Study shows corn gene provides resistance to multiple diseases
Researchers at North Carolina State University have found a specific gene in corn that appears to be associated with resistance to three important plant leaf diseases.
In a paper published this week in Proceedings of the National Academy of Sciences, NC State plant pathologists and crop scientists pinpoint the gene glutathione S-transferase that seems to confer resistance to Southern leaf blight, gray leaf spot and Northern leaf blight, a trio of diseases that cripple corn plants worldwide.
Finding out more about the mechanisms behind complex traits like disease resistance can potentially help plant breeders build the best traits into tomorrow's corn plants, says paper co-author Dr. Peter Balint-Kurti, a research plant pathologist and geneticist for the U.S. Department of Agriculture-Agriculture Research Service (USDA-ARS) who works in NC State's plant pathology and crop science departments.
The NC State researchers joined lead author Dr. Randy Wisser, an assistant professor at the University of Delaware, and other researchers from the University of Delaware, Cornell University and Kansas State University in examining 300 diverse maize varieties from across the globe which are, on average, as different from one another as humans are from chimpanzees. Using these diverse varieties of corn allowed the researchers to zero in on the regions of the genome responsible for conferring resistance to the three diseases and thus to varieties that are very resistant to disease.
"We tested the lines for resistance to these three diseases and found that if a line is resistant to one disease, chances are it's also resistant to the other two," Balint-Kurti says.
The researchers then delved into the question of why this multiple resistance occurs.
"One hypothesis was that if a corn variety has resistance genes for one disease, it is likely to also have resistance genes for the others," Balint-Kurti says. "The other hypothesis was that the same genes conferred resistance to multiple pathogens. Our evidence suggests that the latter hypothesis is more likely.
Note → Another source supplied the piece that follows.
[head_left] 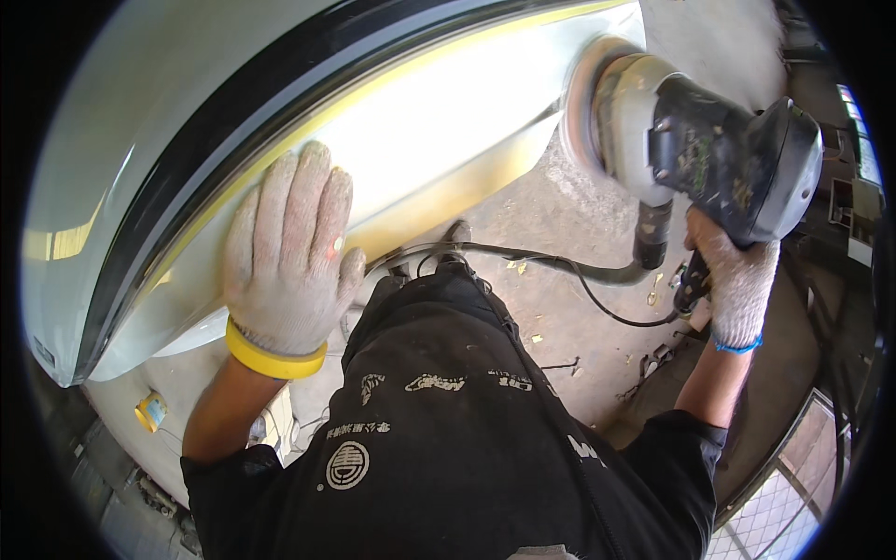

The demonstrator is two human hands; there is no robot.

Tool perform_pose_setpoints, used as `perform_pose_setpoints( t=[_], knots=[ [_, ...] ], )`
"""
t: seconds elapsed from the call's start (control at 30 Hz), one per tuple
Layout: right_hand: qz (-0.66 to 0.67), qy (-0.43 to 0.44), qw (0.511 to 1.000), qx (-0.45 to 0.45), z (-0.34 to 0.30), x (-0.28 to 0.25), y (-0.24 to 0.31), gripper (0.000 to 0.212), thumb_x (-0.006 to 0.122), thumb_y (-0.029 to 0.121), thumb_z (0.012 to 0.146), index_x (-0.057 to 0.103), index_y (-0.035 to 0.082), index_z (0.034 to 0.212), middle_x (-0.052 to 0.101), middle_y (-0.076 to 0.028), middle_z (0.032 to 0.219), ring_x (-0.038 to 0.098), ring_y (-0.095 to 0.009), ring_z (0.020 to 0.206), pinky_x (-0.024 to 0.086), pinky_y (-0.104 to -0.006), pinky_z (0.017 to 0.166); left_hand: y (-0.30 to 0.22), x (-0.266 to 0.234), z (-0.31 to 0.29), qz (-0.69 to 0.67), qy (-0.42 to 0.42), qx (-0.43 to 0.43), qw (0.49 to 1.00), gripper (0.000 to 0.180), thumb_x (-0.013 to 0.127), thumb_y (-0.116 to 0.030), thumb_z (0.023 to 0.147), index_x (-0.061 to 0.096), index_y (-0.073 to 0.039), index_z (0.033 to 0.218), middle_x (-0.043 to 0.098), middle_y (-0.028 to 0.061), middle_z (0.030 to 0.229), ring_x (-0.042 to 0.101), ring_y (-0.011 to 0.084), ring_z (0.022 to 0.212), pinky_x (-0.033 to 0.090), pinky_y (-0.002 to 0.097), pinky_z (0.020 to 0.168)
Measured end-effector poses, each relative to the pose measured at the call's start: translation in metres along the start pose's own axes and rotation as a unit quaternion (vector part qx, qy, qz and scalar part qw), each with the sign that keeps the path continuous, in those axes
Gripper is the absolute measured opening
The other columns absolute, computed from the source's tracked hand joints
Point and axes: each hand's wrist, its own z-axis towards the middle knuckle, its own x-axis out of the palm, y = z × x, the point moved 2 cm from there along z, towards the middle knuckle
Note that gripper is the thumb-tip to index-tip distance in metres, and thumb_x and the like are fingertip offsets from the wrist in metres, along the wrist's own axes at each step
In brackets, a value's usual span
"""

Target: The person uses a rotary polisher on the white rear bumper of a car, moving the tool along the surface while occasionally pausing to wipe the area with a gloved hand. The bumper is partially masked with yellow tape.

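Note:
My left hand (287,257), in a pale knit glove, lies flat with fingers stretched out on a light-coloured car body panel (439,126). A roll of yellow masking tape (277,353) sits round my left wrist like a bracelet. My right hand (739,275), gloved too, is wrapped round the handle of a black and grey power sander (709,149). The sander's round pad (593,103) is smeared by motion at the panel's right end; I cannot tell whether it presses on the surface. Bright glare washes out the panel's middle.
Yellow tape (411,67) runs along the panel's upper edge, below a black trim strip (201,140). From the sander, a thick hose (597,273) and a thin cable (611,317) stretch left past my legs. A yellow round object (150,412) and scraps lie on the floor (569,345).

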Motion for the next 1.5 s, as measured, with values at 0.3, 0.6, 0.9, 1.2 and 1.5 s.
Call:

In particular, we have developed good evidence that a specific gene, a member of a gene family called glutathione-S-tranferases, is associated with resistance to all three diseases."
Southern corn leaf blight is a moderate problem in the southeastern United States, Balint-Kurti says, and can be a significant problem in Southeast Asia, southern Europe and parts of Africa. Prevalent in hot, humid climates across the globe, it causes small brown spots on leaves. The spots get larger and eventually spread to the whole plant. Severe infections can cause major corn yield losses. Northern leaf blight can be found in the Midwestern corn belt; it causes cigar-shaped lesions on leaves. Gray leaf spot which produces an eponymous effect is found both in the Midwest and Southeast. All three pathogens are so-called necrotrophic fungi, or fungi that kill what they eat.
Balint-Kurti says the study provides "one of the most comprehensive analyses of multiple disease resistance in plants."
Plants are attacked by pathogens representing diverse taxonomic groups, such that genes providing multiple disease resistance (MDR) are expected to be under positive selection pressure. To address the hypothesis that naturally-occurring allelic variants condition MDR, we extended the framework of structured association mapping to allow for the analysis of correlated complex traits and the identification of pleiotropic genes. The multivariate analytical approach used here is directly applicable to any species and set of traits exhibiting correlation. From our analysis of a diverse panel of maize inbred lines, we discovered high positive genetic correlations between resistances to three globally threatening fungal diseases. The maize panel studied exhibits rapidly decaying linkage disequilibrium that generally occurs within one or two kilobasesless than the average length of a maize gene. The positive correlations therefore suggested that functional allelic variation at specific genes for MDR exist in maize. Using a multivariate test statistic, a glutathione S-transferase gene was found to be associated with modest levels of resistance to all three diseases. Re-sequencing analysis pinpointed the association to a histidine (basic amino acid) for aspartic acid (acidic amino acid) substitution in the encoded protein domain that defines glutathione S-transferase substrate specificity and biochemical activity. The known functions of glutathione S-transferases suggested that variability in detoxification pathways underlie natural variation in maize MDR.